1. Vorbereitung des Kulturmediums und Gerichte
- Fügen Sie um grundlegende Kulturmedium vorzubereiten, fetalen bovine Serum (FBS, 5 % V/V), FSH (100 mIU/mL), LH (10 mU/mL) und Penicillin-Streptomycin (Penicillin, 100 U/mL; Streptomycin, 100 mg/mL), minimale wesentliche mittlere Alpha (MEM-Alpha) und mischen in 50 mL Röhrchen.
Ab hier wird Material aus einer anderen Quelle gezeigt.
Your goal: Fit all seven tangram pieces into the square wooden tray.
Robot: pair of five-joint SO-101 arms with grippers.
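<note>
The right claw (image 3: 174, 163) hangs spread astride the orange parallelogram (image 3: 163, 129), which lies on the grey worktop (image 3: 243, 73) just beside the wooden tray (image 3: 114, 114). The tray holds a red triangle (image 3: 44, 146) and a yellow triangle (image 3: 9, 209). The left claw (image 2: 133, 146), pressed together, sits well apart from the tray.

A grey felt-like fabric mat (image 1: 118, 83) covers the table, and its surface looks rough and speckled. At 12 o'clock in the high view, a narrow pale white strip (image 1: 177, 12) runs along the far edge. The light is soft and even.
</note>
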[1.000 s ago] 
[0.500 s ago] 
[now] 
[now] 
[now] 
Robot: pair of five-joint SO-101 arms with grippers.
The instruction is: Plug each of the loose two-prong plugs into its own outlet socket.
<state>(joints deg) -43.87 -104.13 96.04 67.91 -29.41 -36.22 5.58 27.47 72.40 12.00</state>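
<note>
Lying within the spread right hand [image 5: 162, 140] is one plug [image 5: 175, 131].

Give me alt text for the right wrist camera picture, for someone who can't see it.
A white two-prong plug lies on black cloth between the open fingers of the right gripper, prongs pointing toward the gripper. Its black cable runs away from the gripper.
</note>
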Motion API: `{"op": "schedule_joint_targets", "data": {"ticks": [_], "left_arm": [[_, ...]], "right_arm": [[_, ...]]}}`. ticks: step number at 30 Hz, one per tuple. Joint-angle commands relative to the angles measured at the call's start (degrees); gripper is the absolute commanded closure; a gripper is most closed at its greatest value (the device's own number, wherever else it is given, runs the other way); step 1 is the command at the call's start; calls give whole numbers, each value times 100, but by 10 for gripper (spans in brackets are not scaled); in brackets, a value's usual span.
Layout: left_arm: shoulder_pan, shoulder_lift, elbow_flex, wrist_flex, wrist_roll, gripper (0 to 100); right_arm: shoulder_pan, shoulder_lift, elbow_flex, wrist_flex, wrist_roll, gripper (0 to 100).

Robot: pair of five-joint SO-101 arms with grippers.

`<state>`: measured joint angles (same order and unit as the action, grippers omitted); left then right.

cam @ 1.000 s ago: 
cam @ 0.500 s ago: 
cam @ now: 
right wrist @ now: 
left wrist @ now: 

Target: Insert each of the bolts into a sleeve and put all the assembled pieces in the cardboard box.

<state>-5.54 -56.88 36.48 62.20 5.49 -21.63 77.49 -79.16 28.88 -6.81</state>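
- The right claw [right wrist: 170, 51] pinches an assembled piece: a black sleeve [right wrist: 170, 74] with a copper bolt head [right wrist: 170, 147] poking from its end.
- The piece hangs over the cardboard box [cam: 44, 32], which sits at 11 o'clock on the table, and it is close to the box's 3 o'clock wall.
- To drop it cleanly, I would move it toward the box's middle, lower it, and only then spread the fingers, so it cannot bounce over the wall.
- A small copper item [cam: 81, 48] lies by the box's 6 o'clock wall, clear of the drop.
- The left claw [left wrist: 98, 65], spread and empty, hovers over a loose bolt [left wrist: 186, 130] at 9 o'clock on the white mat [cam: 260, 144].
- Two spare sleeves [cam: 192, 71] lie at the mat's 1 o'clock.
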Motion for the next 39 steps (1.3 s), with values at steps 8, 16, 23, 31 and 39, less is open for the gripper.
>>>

Hinweis: Gesamtvolumen der erforderlichen Nährmedien variieren zwischen Experimente, aber 1 mL Kulturmedium ist in der Regel ausreichend für 3,5 cm Glasboden Kultur Gerichte. - Gießen Sie 1 mL Aliquote gemischte Kulturmedium in 3,5 cm Glasboden Kultur Gerichte und Gerichte eingelassen Sie statt 30 mm Zelle Kultur Einsätze. Wärmen Sie vor, Medien und Gerichte in einem Inkubator (5 % CO2 und 37 ° C).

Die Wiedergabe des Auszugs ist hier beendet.